Many IOT applications require processing at the edge to convert data into insights in real time. Data processing and AI models are in essence methods performing vector transforms at scale. This vector processing was done using CPUs which are not optimized for vector processing. The next evolution in the journey was the use of GPU which had been originally designed for large scale pixel (think vectors) manipulation. While GPU are optimized to perform vector manipulation at speed they have high power requirements and are impractical for heavy processing on edge devices. GPU based edge processing is power limited and a compromise has to made on the quality of the decision to achieve timeliness and lower power consumption. The alternate is to send the data over the network to a cloud location for processing. This approach introduces network latency and is time limited. It works well when the data processing requires high quality decision and can compromise on real time decision making. It would be a failure for applications like brake assists, autonomous, assistive applications.

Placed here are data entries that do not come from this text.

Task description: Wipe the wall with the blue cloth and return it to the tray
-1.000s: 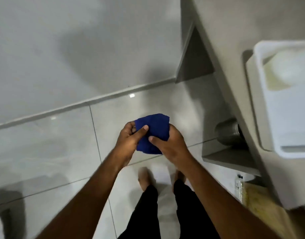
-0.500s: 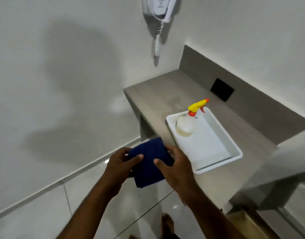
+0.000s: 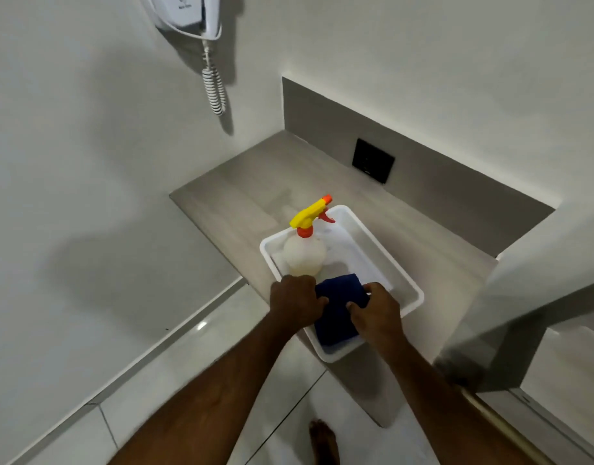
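Observation:
A folded dark blue cloth lies in the near end of the white tray, which stands on the grey countertop. My left hand grips the cloth's left edge and my right hand grips its right edge. Both hands reach over the tray's near rim. The wall rises to the left, pale and plain.
A spray bottle with a yellow and orange trigger stands at the tray's far end, just beyond my left hand. The grey countertop has a black socket plate on its back panel. A white wall phone hangs above. My bare foot stands on the tiled floor.
Both hands carried the blue cloth from in front of the countertop to the right and forward into the tray. The view rose from the floor to the counter.

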`<state>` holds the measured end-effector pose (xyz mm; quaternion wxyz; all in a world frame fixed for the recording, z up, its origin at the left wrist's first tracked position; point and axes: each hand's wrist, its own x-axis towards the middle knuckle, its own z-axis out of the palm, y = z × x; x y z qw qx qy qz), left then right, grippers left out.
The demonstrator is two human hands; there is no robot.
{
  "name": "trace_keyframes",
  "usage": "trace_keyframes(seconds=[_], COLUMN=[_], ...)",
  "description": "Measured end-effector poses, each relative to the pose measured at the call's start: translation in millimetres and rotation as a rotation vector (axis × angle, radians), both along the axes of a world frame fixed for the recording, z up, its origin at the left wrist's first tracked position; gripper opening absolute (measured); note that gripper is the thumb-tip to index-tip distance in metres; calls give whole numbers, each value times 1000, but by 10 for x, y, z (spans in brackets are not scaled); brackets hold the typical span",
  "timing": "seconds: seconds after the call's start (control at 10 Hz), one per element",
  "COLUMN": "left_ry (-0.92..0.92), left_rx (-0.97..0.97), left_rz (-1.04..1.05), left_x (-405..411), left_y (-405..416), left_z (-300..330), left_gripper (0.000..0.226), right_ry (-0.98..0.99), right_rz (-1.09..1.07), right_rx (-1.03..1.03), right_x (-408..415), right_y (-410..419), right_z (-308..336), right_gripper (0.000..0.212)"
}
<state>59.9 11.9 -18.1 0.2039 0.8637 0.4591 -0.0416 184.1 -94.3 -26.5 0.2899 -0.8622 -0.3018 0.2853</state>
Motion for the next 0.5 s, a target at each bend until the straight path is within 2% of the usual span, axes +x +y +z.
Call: trace_keyframes(seconds=[0.2, 0.3, 0.4, 0.5], left_ry=[366, 443, 395, 286], left_rx=[160, 288, 343, 416], left_rz=[-170, -287, -312, -200], left_x=[65, 82, 9, -196], left_y=[33, -65, -107, -34], left_z=[-94, -86, -22, 135], left_gripper=[37, 31, 30, 28], right_ry=[-42, -91, -214, -520], right_rz=[233, 313, 340, 373], right_rx=[-194, -256, -297, -159], right_x=[97, 96, 10, -112], right_y=[184, 181, 167, 209], right_z=[-158, -188, -121, 10], right_gripper=[45, 40, 39, 26])
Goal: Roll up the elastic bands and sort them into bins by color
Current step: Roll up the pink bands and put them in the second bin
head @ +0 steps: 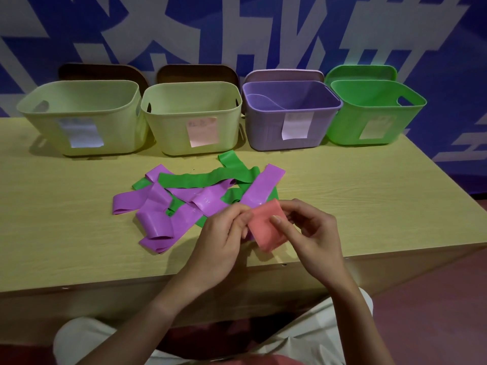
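Here both hands, left hand (224, 230) and right hand (308, 233), grip a folded pink band (266, 227) above the bench (369, 196) edge, beside purple bands (158, 206) and green bands (200, 177); the bins' paper labels (202, 131) are unreadable.

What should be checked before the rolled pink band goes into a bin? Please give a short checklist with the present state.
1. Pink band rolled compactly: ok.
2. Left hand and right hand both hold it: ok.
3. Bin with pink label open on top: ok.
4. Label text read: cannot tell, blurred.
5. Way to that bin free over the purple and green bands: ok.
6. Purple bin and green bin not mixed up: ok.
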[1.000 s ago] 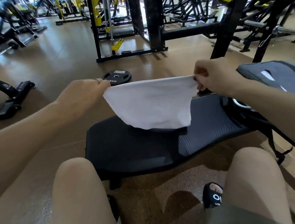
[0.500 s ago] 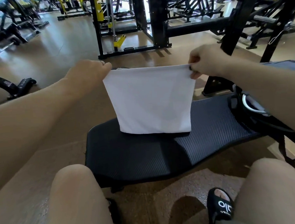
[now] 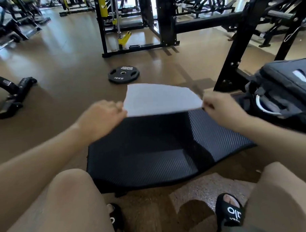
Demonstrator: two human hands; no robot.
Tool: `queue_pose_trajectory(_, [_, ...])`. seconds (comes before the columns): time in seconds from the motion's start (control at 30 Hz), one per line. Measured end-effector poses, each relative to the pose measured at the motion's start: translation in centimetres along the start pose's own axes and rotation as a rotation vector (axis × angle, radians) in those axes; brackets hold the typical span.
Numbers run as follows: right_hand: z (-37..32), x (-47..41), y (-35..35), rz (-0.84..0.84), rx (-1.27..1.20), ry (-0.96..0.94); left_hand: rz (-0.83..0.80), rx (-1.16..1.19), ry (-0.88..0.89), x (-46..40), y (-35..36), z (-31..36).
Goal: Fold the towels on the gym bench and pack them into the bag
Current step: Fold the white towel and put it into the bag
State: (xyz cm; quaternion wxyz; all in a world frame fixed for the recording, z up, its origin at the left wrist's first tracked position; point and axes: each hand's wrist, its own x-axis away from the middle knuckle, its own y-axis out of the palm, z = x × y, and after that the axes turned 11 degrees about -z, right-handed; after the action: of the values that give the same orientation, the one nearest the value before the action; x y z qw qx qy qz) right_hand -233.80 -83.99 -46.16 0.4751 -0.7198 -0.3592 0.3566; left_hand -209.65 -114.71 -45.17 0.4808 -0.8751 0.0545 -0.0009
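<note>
A white towel hangs in the air, spread nearly flat above the far part of the black gym bench. My left hand pinches its near left corner and my right hand pinches its near right corner. The towel's far edge floats up and away from me, blurred by motion. A dark grey bag stands open at the right end of the bench, just beyond my right hand, its lid flipped up.
A black 15 kg weight plate lies on the floor beyond the towel. A black rack upright rises behind the bag. A curved black machine base sits left. My knees and sandalled feet are in the foreground.
The towel hung down vertically from my raised hands; now both hands have dropped lower and toward me, and the towel has swung out flat over the bench.
</note>
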Motion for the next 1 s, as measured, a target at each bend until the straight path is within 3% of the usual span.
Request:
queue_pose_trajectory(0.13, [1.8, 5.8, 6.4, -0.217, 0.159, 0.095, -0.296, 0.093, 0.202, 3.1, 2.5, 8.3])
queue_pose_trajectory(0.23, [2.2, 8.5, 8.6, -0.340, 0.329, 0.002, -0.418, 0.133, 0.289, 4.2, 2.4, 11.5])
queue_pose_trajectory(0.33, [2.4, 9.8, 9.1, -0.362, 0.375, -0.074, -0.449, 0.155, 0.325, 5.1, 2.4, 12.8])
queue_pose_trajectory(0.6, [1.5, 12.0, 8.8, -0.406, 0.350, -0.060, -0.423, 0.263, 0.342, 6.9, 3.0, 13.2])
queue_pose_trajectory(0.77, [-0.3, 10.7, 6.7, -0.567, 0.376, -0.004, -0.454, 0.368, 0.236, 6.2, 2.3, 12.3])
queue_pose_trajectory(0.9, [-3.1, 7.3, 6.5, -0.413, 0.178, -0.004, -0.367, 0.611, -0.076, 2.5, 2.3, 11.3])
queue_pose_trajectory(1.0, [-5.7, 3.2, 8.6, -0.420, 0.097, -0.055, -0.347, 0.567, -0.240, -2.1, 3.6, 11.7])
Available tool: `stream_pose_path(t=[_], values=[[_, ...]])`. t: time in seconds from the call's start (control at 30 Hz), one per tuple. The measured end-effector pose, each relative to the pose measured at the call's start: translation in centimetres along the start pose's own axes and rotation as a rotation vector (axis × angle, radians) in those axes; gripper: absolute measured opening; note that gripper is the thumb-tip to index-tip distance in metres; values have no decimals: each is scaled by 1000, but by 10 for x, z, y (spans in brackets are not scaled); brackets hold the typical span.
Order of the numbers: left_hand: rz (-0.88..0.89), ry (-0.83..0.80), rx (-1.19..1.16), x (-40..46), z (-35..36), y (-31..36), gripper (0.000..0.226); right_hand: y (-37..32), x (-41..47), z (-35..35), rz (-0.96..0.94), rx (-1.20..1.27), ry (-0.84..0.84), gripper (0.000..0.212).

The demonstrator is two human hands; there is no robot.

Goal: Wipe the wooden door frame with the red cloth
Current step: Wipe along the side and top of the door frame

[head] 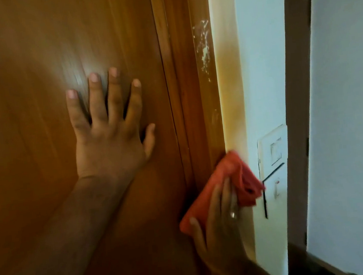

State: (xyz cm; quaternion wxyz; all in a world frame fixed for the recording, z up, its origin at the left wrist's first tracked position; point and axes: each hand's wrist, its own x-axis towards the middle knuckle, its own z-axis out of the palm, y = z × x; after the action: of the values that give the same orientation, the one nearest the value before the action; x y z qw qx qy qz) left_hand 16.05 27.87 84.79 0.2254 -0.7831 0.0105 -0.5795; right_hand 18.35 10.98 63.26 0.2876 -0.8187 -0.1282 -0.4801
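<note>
From the head camera I saw my left hand point(107, 132) laid flat against the wooden door point(37, 108), palm down, the four fingers spread and pointing up, the thumb splayed toward the door's right edge and stopping just short of the seam where door meets frame. My right hand point(219, 219) was lower, near the bottom of the view, pressing the red cloth point(228, 181) against the wooden door frame point(193, 90); its fingers lay close together over the cloth, pinning it rather than pinching it, and a ring point(232, 214) showed on one finger. The cloth was bunched, with a loose fold hanging past the frame's right edge over the cream wall point(257, 60). Higher on the frame, near that same right edge, sat a patch of whitish flecks and smears point(204, 48), well above the cloth. Just right of the cloth, on the wall, was a pale switch plate point(272, 149) with a second plate below it; a dark line ran along their left side. I could read no brand, label or writing on either plate or anywhere else, as the picture was soft with blur. Further right stood a dark upright strip point(298, 78) and a pale panel point(354, 117) beyond it.
</note>
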Motion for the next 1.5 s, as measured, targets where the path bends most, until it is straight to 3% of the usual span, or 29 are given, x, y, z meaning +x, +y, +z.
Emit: stream_pose_path(t=[0.1,0.2,0.37,0.53,0.8,0.93,1.07,1.3,1.37,1.5], values=[[-7,-29,32,1,-4,1,80,-37,108,-41,-29,125,119,87],[-2,-51,31,6,-12,-1,83,-64,176,-71,-31,43,164,88],[-24,92,9,65,-44,-50,83,-57,131,-59,13,-11,125,93],[-15,168,39,130,-69,-111,84,-41,115,-48,-65,34,98,102],[-25,200,120,146,-48,-136,84,-110,316,-119,-200,-155,372,79],[0,208,126,147,-44,-142,85,-138,388,-150,-224,-155,331,78],[7,170,106,144,-52,-141,84,-125,359,-140,-257,-107,287,73],[-32,60,80,139,-70,-129,84,-60,203,-73,-241,-150,239,61],[-40,47,87,138,-71,-127,84,-61,208,-77,-233,-154,182,67],[-44,26,93,138,-70,-127,83,-92,284,-110,-308,-122,263,75]])
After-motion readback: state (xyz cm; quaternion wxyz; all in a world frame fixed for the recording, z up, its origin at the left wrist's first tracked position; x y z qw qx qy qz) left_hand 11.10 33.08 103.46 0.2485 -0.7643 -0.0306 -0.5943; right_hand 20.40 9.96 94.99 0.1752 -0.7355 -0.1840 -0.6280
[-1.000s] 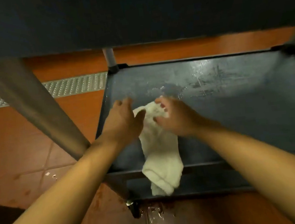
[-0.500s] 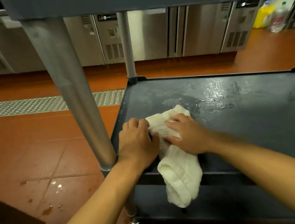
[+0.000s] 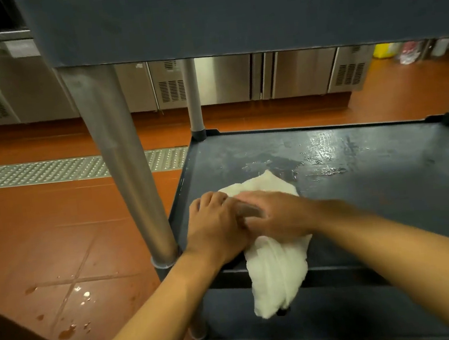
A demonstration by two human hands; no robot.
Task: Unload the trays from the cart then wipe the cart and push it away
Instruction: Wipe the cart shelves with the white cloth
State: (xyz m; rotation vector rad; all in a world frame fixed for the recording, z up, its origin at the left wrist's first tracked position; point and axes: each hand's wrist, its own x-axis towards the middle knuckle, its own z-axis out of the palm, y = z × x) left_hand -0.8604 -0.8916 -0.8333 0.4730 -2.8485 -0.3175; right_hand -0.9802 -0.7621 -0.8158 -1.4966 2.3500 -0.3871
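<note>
both hands on a white cloth at the near left corner of the cart's middle shelf: left hand and right hand pressing down, fingers overlapping, grip unclear; cloth end hanging over the near edge.

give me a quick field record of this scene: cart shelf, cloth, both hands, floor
shelf: dark cart shelf, wet streaks near the back
cloth: white cloth on the shelf, one end hanging over the front edge
left hand: on the cloth near the shelf's left edge
right hand: on the cloth, touching the left hand
floor: orange floor with spots, drain grate
</note>
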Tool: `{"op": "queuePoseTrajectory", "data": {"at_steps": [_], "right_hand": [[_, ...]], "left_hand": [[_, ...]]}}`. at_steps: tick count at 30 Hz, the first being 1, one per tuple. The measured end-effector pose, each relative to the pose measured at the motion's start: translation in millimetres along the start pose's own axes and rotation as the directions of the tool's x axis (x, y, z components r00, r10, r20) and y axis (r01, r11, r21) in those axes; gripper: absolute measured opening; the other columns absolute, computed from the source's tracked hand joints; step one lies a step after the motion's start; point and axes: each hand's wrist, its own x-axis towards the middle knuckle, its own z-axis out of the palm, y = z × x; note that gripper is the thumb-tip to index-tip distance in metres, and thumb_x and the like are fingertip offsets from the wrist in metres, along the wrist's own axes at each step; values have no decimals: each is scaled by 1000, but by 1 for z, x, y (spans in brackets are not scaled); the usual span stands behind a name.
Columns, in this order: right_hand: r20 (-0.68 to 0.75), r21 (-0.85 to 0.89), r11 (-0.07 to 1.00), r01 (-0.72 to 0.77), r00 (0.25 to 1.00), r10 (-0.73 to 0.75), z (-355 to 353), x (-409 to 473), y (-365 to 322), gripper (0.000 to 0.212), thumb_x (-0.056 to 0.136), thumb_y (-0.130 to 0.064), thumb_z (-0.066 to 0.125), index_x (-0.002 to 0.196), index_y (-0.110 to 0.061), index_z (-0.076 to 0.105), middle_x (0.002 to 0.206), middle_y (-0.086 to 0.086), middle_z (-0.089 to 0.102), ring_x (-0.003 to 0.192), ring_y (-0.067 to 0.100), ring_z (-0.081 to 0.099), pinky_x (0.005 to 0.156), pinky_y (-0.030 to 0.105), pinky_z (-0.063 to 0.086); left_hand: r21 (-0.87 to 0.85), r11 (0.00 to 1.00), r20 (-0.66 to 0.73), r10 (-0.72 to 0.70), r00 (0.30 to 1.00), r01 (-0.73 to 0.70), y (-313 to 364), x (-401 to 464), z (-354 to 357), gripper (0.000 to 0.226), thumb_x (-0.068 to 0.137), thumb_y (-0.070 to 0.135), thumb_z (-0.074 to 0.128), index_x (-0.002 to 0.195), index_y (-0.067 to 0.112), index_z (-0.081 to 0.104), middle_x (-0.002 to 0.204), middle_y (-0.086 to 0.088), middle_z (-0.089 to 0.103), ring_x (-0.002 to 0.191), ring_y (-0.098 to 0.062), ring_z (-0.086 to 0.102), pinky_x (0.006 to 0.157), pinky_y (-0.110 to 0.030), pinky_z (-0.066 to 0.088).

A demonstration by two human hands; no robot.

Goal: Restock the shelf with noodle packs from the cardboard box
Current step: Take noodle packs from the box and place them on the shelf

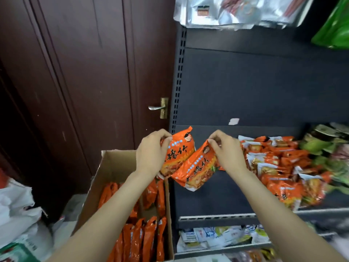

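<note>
Two noodle packs carried from box to shelf.
Left hand (151, 154) pinched one orange pack (179, 154), right hand (226, 152) the second pack (196, 167); best laid flat on bare shelf (217, 195) beside stocked packs (279, 167), clear of cardboard box (113, 167).

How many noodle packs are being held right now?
2: one noodle pack in the left hand, another in the right hand, both above the shelf's bare left end.

Glossy orange plastic noodle packs (181, 157) are catching the light; the cardboard box (111, 167) is looking matt, the metal shelf (217, 195) dark and dull.
</note>
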Motion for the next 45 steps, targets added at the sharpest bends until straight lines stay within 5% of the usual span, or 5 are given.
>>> {"op": "queuePoseTrajectory", "data": {"at_steps": [18,26,34,41,45], "right_hand": [[141,-29,980,-196,970,198,6,89,223,10,93,-4,51,98,-6,59,81,5,64,76,23,62,62,27,41],[274,-156,969,-189,935,227,18,95,246,52,86,8,50,132,-15,41,124,15,46,112,31,51,89,37,47],[490,145,979,-144,870,56,-5,75,241,69,79,-1,69,139,-20,40,128,-1,52,121,13,48,100,25,39],[471,26,983,-181,870,148,-15,68,252,50,82,-15,70,128,-10,50,118,6,60,107,23,56,81,24,40],[468,-83,987,-136,869,159,0,67,262,55,83,-16,69,133,-15,47,125,7,56,114,25,53,93,32,44]], "left_hand": [[68,991,-20,-114,993,115,38,59,183,10,93,25,55,88,23,64,83,6,66,80,-14,62,70,-37,52],[63,997,90,-38,995,33,43,61,189,9,93,24,56,89,21,64,84,11,65,80,-9,61,70,-30,49],[-84,995,267,-38,963,62,53,57,222,9,92,23,58,85,22,63,77,5,66,71,-12,60,65,-26,46],[-186,955,363,-153,919,233,49,45,275,8,92,13,57,88,14,64,80,6,63,76,-7,57,63,-8,41],[-62,944,393,-274,878,323,36,43,295,9,93,11,55,95,10,64,89,3,63,83,-9,58,65,-9,40]]}}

There are several concurrent research approaches being taken to limit the power requirements for edge processing. The first optimizes the traditional Von Neumann computer architecture, increasing CPU clock speed while reducing the size of the transistor gate to achieve lower power requirements. The transistor size has fallen exponentially over the past few years allowing more transistor to be packed into the same space while consuming less power. However as the size of the transistor reduce they become so small that they experience what is called quantum tunneling. This means the electrons instead of staying in the intended logic gate flow from one logic gate to another, essentially making it impossible to achieve an off state. One way to beat this "leaking electrons" problem is to build a quantum von Neuman computer. In a simplistic explanation since the quantum computer can have several states it could achieve order of magnitude higher computation for the same clock speeds. This eliminates to keep pushing against the "leaking electron" problem. It is unclear however whether a quantum von Neumann architecture would have a low power consumption.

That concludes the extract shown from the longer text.